I’ve hit a fitness plateau, where healthy eating and my typical levels of belligerent self-motivation don’t seem to be cutting it any longer. Maybe it’s turning the corner out of my twenties. Who knows? All I can say is that for some reason, the bright glowing numbers on an elliptical machine display at the gym motivate me like no other, so I got something to turn my daily activity into numbers.

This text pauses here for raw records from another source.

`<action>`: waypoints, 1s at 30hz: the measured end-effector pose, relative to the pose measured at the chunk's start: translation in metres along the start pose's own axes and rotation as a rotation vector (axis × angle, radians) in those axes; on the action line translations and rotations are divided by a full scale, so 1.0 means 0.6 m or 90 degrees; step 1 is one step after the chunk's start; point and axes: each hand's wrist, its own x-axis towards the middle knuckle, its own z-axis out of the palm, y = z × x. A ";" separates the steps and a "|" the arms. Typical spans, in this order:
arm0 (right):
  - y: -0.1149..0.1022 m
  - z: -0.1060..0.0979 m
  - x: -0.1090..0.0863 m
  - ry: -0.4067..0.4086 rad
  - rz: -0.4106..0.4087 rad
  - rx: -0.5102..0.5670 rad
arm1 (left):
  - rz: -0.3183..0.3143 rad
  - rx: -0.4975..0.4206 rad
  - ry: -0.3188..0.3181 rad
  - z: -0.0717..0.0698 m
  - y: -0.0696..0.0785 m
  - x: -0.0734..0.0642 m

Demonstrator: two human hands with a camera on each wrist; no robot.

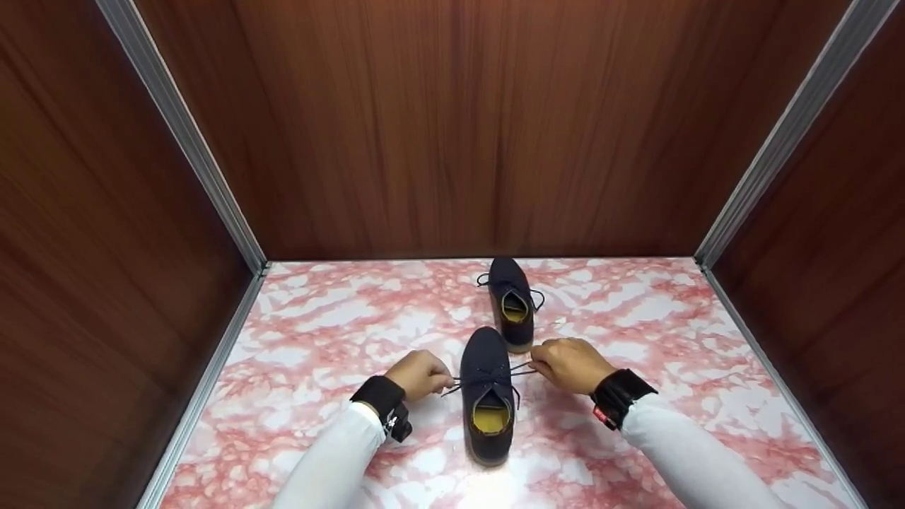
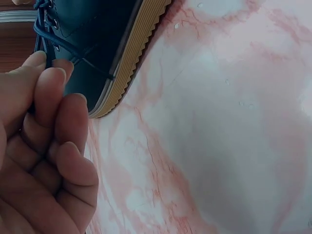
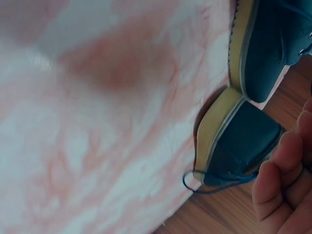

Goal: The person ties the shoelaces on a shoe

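A dark navy lace-up shoe (image 1: 485,353) with a yellow insole stands between my hands, its toe pointing away from me. My left hand (image 1: 423,373) pinches a shoelace (image 2: 58,41) on the shoe's left side, thumb against fingertips. On the other side my right hand (image 1: 569,364) pinches the opposite part of the lace (image 1: 522,369), which runs taut from the shoe. Loose lace ends hang by both sides. In the right wrist view the right hand's fingertips (image 3: 287,151) show only at the edge, and their pinch on the lace is out of frame.
A matching shoe (image 1: 510,300), its lace tied in a bow, stands just beyond the first one's toe. Both are on a red-and-white marbled tabletop (image 1: 318,353). Brown wood panels (image 1: 459,127) with grey metal corner strips enclose the back and sides.
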 end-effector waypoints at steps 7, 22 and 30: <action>0.013 0.000 -0.002 0.062 -0.113 -0.118 | -0.001 -0.006 -0.012 0.001 -0.002 -0.001; 0.029 -0.003 0.008 0.094 -0.229 -0.299 | 0.003 -0.001 -0.010 0.000 -0.001 -0.008; 0.038 0.005 0.001 0.080 -0.211 -0.260 | 0.024 -0.001 -0.024 0.002 -0.003 -0.011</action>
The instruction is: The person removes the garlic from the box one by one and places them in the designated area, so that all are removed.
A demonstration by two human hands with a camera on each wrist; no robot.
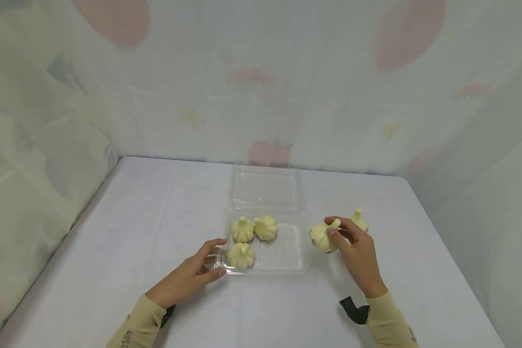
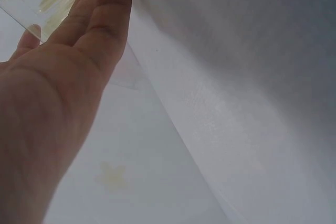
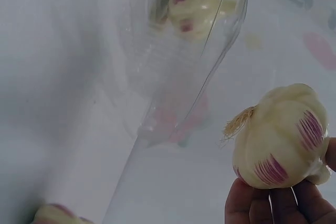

Another marathon of barbecuing and day drinking. In a fit of unintentional American-ness, I accidentally just typed a slew of food emoji instead of letters because “let me tell you about my diet” comes out like BANANA BANANA ICE CREAM PIZZA SOUP when your fingers are covered in barbecue sauce apparently (I kid, we used a dry rub– We’re not savages). It feels like I exercised because I was on my feet cooking all day, but that could also be the cumulative effects of my hangover.
I REGRET NOTHING.
Fitbit, I don’t think you appreciate how difficult it is to perfectly brown comically oversized marshmallows without touching the coals. Also, Brian named my fitbit today. I think it was Howard. Should I be concerned that he has assigned it a masculine persona? Does this mean I’m only getting in shape because a man (Howard, obv) nagged me?
Also, I’ve acquired my first fitbit friend!
It’s going well.
As you can see, I am exercising both discretion and maturity to foster healthy interpersonal relationships while achieving my fitness goals. It really is more fun with friends!